With a clean install and no drivers, sleep is selected by default for lid close, but when trying to change the setting, sleep is not in the list of options. If I leave the setting as is, machine goes to hibernation on lid close.

With the VGA drivers installed from http://www.samsung.com/uk/support/model/NP-N210-JP02UK, sleep becomes available as an option. The machine goes to sleep correctly when the lid is closed, although there is the same 10-20 second lag as with Linux. Laptop also wakes up correctly when the lid is opened, and there is no faulty behaviour afterwards.
Comment 31 Aaron Lu 2015-11-09 02:40:19 UTC
Fred, thanks for the information.

Jussi, can you please also test by setting the lid_handling sysfs file and see if the problem is fixed?
Comment 32 Jussi Virtanen 2015-11-11 09:22:46 UTC
Created attachment 192741 [details]
dmesg, lid_handling=1, ecdebug, lid suspend

Setting /sys/devices/platform/samsung/lid_handling to 1 removes the lag, but the lid state is still stuck at closed after resuming from suspend by opening the lid, and systems begins to suspend again.

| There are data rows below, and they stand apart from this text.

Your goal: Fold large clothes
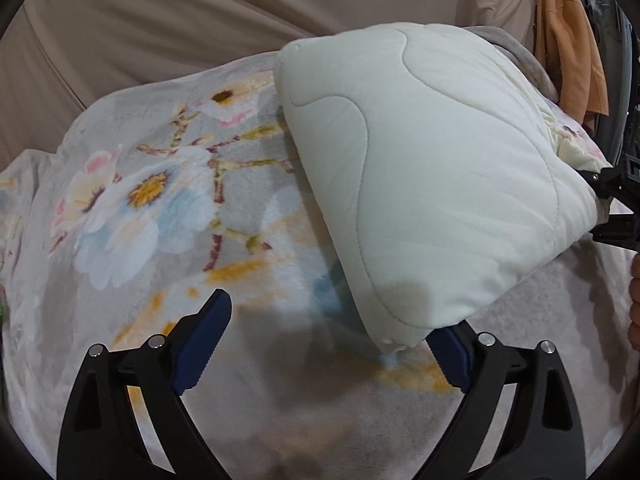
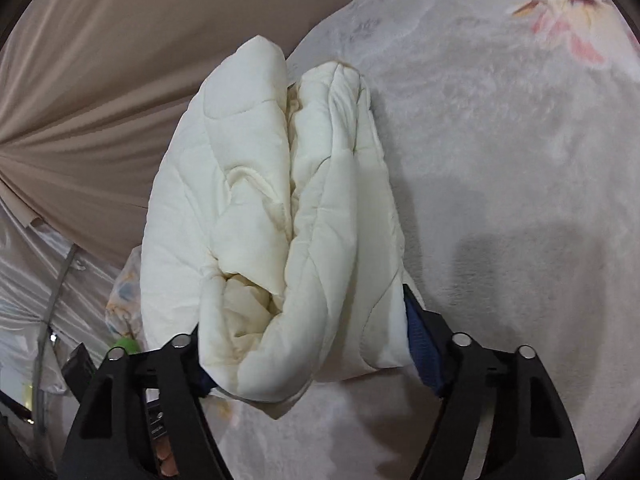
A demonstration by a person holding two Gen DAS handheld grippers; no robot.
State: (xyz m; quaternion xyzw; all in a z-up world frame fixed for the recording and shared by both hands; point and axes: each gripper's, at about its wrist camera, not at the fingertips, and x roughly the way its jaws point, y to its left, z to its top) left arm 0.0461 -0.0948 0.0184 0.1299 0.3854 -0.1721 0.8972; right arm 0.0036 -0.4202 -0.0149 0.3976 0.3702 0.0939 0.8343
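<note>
A cream quilted garment (image 1: 432, 184), folded into a thick bundle, is held above a floral fleece blanket (image 1: 152, 200). My left gripper (image 1: 332, 344) is open; the bundle's lower corner hangs just in front of its right finger. My right gripper (image 2: 304, 344) has its jaws wide apart and clamped on the end of the folded bundle (image 2: 280, 208), whose layered edges face the camera. The right gripper also shows at the right edge of the left wrist view (image 1: 616, 208).
A beige curtain (image 1: 160, 20) hangs behind the blanket. An orange garment (image 1: 572, 48) hangs at the far right. Shiny plastic sheeting (image 2: 24, 280) and a green object (image 2: 126, 346) lie at the left of the right wrist view.
</note>
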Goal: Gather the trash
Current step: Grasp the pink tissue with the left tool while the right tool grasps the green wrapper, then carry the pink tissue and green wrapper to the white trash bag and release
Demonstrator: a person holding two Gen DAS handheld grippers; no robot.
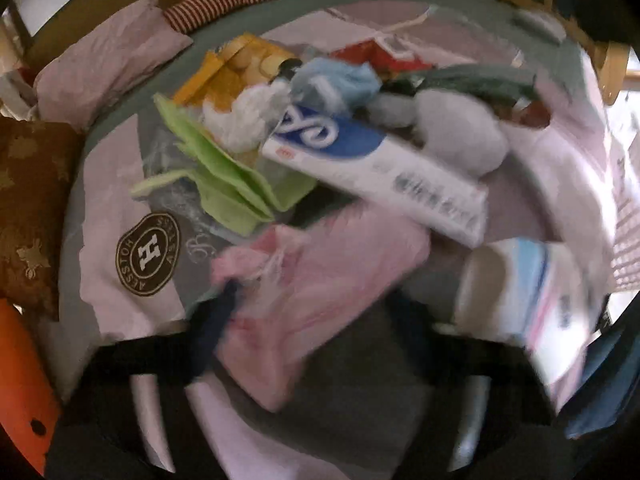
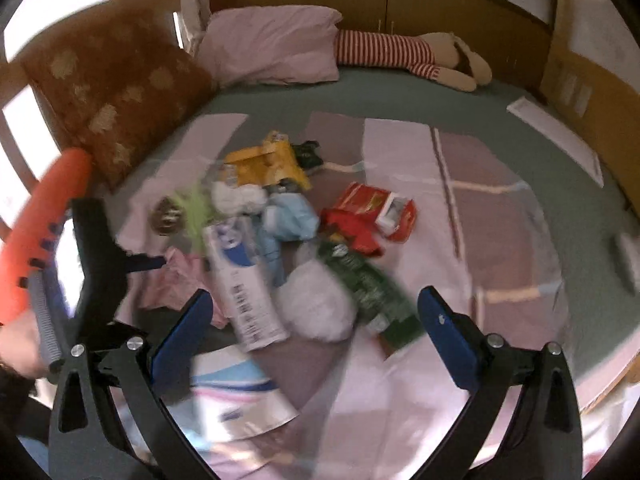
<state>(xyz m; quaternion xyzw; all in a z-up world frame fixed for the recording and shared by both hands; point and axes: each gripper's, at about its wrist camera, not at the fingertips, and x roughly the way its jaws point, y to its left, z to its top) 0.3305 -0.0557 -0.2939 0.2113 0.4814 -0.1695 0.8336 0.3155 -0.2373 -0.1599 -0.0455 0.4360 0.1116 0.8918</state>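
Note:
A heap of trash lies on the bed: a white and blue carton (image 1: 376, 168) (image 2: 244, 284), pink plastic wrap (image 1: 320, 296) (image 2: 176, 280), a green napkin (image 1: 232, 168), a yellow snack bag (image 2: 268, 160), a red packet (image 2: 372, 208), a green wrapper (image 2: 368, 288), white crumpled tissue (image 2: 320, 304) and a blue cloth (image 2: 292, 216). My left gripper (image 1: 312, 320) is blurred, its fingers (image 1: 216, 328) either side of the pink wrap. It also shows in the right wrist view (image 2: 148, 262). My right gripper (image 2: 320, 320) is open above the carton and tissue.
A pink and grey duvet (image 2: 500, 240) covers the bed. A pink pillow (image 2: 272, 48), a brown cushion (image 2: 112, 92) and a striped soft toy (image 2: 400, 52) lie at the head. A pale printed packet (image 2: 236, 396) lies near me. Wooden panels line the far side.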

Attached is the dmesg output with lid_handling=1, ec debugging enabled, with one faulty resuspend. Lid closing at line 1066, opening at line 1309.
Comment 33 Aaron Lu 2015-11-12 02:44:26 UTC
(In reply to Jussi Virtanen from comment #32)
> Created attachment 192741 [details]
> dmesg, lid_handling=1, ecdebug, lid suspend
> 
> Setting /sys/devices/platform/samsung/lid_handling to 1 removes the lag, but
> the lid state is still stuck at closed after resuming from suspend by
> opening the lid, and systems begins to suspend again.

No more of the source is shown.